Неподалеку от крайней избы спешился, желая поначалу спросить, в котором из домов обитает нужная ему девица Феврония. Огляделся. Деревня словно вымерла. Лишь кое-где щебетали птицы, занятые дневными трудами, да на все голоса стрекотали кузнечики.

Федор прошел по сочной яркой траве вдоль высокого забора, стукнул ладонью в ворота, они приоткрылись. Он вошел вместе с конем внутрь двора, привязал его к специальному столбу и двинулся к просторному добротному дому. Дорожка была выложена чистыми досками, трава вокруг аккуратно скошена. За домом виднелись хозяйственные строения, где-то там закудахтала курица. Все говорило о том, что двор обитаем, и хозяева его не бедствуют.

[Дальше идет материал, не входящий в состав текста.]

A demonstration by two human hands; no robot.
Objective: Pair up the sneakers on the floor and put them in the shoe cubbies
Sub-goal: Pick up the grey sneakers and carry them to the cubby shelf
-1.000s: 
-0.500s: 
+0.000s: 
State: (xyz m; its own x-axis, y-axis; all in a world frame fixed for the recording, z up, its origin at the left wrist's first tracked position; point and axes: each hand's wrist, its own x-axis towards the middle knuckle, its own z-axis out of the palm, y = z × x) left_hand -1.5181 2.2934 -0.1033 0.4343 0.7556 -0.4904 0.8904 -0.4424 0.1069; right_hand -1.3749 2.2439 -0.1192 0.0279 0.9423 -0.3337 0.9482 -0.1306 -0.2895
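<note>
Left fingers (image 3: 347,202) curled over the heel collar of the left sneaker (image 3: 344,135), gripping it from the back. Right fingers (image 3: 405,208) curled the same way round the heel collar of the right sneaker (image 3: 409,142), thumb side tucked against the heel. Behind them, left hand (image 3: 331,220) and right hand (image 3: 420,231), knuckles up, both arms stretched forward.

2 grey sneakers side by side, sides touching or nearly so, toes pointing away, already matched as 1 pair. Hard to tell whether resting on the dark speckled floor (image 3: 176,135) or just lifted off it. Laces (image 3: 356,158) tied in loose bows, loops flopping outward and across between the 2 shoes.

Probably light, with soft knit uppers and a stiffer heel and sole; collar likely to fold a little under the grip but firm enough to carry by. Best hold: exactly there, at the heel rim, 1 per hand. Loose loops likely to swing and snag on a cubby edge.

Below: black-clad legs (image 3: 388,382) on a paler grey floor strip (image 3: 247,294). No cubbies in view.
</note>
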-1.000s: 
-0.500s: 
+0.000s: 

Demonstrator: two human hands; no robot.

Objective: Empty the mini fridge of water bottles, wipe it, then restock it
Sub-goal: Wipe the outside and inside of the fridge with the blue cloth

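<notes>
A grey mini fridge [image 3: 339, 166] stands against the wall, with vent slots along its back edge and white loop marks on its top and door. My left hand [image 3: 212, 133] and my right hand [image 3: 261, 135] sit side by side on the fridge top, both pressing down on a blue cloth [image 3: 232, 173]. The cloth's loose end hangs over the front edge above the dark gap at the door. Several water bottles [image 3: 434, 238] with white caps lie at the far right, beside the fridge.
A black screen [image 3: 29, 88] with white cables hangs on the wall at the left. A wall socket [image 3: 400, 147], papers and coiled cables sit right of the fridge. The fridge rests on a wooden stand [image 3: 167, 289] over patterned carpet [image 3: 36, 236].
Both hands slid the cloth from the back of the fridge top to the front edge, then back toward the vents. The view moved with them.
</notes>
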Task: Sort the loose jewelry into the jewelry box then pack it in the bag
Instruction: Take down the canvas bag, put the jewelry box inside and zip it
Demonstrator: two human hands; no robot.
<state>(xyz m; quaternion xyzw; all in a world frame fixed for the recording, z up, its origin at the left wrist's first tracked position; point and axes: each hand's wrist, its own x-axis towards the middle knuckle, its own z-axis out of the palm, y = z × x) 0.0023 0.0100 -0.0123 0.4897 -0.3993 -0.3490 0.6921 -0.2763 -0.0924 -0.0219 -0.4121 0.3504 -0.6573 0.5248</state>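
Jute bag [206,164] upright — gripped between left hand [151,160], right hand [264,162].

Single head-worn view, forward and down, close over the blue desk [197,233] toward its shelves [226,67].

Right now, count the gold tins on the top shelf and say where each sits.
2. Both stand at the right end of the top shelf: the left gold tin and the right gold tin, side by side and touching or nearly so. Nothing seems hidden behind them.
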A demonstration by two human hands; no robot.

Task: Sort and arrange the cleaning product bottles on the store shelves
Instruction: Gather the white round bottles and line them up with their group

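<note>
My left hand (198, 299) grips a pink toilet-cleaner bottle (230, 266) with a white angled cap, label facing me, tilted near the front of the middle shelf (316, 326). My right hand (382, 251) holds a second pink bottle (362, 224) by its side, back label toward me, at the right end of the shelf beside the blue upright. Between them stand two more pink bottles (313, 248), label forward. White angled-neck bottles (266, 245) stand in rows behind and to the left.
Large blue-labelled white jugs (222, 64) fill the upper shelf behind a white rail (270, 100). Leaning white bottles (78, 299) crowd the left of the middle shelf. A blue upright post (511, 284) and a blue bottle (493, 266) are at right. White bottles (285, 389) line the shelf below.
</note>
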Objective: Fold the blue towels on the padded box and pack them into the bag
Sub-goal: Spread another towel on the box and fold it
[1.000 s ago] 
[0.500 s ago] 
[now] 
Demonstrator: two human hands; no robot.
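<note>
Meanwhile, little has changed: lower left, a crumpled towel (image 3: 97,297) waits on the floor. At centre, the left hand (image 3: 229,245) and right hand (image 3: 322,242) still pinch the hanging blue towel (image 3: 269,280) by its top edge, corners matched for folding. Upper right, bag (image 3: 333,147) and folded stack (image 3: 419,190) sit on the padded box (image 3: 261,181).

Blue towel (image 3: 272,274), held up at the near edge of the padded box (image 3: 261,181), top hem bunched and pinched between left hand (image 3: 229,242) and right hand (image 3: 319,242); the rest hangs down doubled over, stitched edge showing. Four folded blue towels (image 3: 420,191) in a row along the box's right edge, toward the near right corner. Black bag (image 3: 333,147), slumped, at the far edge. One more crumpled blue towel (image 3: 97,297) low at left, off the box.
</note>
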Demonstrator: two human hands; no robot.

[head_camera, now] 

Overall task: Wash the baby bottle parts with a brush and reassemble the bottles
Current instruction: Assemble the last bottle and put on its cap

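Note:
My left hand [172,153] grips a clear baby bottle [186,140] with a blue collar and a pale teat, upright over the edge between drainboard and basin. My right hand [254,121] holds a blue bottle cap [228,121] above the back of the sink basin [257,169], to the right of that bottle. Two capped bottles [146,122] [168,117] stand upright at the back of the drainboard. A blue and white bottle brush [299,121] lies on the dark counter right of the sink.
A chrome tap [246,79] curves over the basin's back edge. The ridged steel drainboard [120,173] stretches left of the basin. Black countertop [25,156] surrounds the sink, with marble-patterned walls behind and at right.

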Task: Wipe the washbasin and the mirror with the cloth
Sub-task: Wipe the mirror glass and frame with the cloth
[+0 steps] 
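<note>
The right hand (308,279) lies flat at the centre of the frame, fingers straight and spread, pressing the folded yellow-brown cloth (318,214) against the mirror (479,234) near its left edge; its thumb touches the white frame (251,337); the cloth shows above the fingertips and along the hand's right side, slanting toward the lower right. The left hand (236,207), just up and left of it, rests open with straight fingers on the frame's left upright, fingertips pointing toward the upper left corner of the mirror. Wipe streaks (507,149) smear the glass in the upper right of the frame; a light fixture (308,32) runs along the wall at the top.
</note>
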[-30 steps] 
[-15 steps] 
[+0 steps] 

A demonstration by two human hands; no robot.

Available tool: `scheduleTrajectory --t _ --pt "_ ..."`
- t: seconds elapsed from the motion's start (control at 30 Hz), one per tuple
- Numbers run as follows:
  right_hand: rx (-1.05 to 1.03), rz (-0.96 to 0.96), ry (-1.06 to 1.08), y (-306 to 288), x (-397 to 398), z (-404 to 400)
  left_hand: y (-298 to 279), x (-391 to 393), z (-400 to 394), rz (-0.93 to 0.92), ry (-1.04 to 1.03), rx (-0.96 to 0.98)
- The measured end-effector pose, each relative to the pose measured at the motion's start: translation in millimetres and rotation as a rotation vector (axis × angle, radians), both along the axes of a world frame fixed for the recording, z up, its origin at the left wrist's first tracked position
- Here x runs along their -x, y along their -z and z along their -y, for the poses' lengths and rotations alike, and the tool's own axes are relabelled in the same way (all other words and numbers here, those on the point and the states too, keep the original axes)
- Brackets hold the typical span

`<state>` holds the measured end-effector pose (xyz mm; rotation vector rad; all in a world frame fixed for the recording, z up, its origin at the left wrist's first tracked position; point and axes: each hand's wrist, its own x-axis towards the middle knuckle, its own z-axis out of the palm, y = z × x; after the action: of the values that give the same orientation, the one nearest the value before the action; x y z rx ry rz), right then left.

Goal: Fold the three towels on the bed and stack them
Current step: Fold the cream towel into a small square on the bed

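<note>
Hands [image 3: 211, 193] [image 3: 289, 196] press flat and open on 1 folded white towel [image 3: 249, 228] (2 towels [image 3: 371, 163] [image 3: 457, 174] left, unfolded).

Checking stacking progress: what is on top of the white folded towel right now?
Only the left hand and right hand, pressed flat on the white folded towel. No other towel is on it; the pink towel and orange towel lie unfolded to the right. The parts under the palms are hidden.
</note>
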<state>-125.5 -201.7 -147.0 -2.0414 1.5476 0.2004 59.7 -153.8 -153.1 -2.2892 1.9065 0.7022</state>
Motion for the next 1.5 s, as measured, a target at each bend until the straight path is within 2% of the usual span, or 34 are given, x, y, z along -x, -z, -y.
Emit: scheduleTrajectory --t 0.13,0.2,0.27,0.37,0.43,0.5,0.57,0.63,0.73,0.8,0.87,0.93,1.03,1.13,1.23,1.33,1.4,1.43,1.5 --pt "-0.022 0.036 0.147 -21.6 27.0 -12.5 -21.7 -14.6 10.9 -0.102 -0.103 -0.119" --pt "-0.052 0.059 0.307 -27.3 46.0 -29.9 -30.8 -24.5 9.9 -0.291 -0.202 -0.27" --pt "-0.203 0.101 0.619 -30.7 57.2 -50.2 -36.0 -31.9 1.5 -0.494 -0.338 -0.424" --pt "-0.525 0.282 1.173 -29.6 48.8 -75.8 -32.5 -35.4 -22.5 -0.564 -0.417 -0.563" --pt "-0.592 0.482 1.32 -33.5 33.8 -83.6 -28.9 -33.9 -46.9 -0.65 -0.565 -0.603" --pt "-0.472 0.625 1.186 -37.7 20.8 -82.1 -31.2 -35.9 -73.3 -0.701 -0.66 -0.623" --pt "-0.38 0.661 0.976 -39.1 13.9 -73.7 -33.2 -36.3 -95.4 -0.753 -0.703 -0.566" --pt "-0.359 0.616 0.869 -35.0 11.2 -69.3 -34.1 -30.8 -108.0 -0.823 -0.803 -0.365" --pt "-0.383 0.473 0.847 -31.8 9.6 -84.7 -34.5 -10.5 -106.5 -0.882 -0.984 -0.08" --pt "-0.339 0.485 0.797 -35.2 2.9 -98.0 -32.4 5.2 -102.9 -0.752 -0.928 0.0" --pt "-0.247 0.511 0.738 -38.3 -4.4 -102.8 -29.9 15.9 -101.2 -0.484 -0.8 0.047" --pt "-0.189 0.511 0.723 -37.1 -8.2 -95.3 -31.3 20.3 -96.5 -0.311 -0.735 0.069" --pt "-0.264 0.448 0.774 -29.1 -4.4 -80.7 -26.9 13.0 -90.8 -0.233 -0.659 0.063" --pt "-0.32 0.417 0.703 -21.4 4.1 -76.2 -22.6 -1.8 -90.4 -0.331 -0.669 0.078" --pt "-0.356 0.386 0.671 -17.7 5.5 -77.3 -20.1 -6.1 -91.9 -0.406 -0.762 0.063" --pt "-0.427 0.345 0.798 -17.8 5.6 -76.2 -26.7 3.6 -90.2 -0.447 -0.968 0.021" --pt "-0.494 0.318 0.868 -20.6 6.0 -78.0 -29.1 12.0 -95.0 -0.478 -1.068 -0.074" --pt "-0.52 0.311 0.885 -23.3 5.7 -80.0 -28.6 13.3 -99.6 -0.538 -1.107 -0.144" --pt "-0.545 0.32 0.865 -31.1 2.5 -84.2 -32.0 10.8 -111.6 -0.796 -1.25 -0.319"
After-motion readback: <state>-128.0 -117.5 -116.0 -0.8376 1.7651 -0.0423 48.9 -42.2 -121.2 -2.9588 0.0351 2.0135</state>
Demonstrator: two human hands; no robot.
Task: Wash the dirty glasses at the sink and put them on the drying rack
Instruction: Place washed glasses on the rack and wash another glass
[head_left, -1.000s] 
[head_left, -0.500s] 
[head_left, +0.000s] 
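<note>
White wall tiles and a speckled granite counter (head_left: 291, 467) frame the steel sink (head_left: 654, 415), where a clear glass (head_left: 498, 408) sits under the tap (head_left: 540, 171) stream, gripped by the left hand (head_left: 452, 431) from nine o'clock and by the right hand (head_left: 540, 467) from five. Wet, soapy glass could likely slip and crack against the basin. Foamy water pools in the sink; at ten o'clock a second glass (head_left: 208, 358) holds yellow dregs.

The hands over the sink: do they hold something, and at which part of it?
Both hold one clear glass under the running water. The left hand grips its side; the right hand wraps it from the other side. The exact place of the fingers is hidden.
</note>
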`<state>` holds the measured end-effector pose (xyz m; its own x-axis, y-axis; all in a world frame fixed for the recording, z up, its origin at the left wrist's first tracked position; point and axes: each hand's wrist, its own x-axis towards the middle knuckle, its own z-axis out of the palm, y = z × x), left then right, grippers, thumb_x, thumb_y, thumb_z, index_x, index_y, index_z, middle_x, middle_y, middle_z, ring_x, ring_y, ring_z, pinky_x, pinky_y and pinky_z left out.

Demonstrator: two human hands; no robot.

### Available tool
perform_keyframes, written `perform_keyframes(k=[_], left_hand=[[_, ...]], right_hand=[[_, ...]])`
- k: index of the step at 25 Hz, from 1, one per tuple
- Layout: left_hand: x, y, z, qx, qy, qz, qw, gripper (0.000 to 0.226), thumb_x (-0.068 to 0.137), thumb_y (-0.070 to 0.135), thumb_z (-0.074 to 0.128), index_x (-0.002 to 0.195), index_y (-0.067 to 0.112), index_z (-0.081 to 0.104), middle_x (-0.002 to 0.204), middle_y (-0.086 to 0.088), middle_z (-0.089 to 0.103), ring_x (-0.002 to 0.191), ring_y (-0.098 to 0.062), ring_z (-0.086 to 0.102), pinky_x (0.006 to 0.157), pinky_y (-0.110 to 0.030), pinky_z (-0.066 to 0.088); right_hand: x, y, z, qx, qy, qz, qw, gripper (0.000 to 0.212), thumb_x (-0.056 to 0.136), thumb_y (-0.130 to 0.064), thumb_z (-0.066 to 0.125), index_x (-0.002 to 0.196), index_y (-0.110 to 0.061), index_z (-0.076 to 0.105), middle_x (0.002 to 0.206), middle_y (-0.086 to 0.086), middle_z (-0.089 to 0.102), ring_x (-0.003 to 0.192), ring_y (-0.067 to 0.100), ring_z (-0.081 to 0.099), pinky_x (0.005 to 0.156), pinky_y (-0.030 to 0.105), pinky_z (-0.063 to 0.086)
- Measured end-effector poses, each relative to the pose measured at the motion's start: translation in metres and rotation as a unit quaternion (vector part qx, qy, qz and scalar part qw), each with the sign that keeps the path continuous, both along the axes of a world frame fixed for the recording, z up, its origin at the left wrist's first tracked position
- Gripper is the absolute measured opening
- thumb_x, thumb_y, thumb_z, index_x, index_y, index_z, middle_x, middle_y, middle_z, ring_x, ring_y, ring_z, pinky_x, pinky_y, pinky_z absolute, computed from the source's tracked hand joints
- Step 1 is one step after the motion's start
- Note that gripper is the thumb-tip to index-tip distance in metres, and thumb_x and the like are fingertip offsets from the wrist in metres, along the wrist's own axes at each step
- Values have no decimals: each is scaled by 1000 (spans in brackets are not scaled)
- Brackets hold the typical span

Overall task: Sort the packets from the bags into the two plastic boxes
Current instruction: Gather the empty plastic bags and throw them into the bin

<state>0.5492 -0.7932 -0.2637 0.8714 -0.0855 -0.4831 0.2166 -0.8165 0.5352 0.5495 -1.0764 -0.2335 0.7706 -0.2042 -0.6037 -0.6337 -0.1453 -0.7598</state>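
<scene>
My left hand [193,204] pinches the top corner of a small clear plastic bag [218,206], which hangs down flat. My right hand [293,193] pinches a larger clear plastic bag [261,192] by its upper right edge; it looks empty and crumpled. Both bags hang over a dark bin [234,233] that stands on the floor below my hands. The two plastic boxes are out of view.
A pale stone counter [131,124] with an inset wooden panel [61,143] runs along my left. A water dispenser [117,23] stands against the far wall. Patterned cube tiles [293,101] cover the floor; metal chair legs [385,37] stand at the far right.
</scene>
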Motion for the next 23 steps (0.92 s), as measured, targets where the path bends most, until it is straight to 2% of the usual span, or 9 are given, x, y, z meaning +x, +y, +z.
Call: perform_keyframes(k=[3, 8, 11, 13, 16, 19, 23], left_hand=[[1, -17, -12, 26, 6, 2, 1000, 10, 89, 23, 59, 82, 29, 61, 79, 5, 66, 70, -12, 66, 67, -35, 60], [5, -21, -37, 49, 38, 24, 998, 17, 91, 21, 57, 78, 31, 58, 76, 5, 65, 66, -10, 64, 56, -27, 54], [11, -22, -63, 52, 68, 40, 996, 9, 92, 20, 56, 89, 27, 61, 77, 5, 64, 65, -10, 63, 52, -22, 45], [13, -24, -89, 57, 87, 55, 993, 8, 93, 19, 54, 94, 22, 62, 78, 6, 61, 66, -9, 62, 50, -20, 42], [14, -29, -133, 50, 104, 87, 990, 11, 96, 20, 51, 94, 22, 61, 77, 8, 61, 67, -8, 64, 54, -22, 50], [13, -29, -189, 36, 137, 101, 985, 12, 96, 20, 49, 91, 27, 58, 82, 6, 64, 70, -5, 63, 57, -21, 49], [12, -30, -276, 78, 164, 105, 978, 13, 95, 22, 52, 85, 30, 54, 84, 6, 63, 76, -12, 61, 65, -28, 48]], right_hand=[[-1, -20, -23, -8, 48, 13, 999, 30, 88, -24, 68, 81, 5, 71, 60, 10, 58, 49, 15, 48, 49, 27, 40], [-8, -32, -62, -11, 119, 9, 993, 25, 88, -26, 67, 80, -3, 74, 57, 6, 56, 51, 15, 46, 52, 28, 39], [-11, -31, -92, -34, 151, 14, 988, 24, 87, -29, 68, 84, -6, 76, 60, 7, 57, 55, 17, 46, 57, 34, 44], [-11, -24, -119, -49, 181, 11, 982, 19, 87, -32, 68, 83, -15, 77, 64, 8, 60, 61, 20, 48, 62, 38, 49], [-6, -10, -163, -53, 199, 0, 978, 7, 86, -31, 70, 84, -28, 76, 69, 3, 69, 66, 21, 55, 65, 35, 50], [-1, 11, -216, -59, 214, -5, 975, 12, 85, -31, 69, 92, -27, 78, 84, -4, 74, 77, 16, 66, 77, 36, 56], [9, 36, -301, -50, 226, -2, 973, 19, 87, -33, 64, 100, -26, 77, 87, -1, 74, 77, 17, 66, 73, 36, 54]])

Поднялся на высокое крыльцо, отер пот со лба, отряхнулся, поправил кафтан, постучал в дверь. Не дождавшись ответа, вошел. Это были сени, в которых стояли высокие лари для зерна и муки, сушились пучки трав, лежала всякая домашняя утварь. Следующая дверь вела в кухню и горницу. Федор распахнул ее уже без стука и увидел дивную картину: посередине горницы сидела на невысоком деревянном стульчике юная красавица и ткала на небольшом станке холст, а перед нею скакал заяц. Заплетенная по-девичьи ее густая светло-русая коса доставала до пола. Услышав, что отворилась дверь, подняла от работы яркие небесного цвета глаза, удивилась нежданному гостю:

– Плохо, когда дом без ушей, а горница без очей, – сказала она строго, но глаза ее светились добротой.

«Чудная какая-то», – подумал Федор, хотя девушка ему понравилась. Он поклонился ей и, понимая, что неприлично находиться в чужом доме, да ещё и наедине с незнакомой девицей, спросил:

– Есть ли тут какой человек мужского пола? Или покажи, где живет. Мне бы поговорить…

– Отец и мать мои пошли взаймы плакать, а брат мой отправился через ноги смерти в глаза глядеть.

На этот раз Федор уже не стал скрывать своего изумления. «Либо девица с приветом, либо я простак», подумал он и озадаченно почесал свою макушку:

– Ни единого твоего слова не понял! – сказал ей честно.

– Да чего ж тут не понять? – вдруг почти весело и радушно воскликнула она. – Ты вот неожиданно вошел в мою горницу, да меня врасплох застал, в неприбранном виде. А был бы в нашем дворе пес, он бы издали тебя почуял, стал бы лаять, предупредил меня, – это и есть дому уши. А был бы в доме ребенок, отрок, он бы во дворе играл, увидев тебя – в дом забежал, сказал бы, что гость к нам спешит. Вот и выходит, что дети – это очи дома.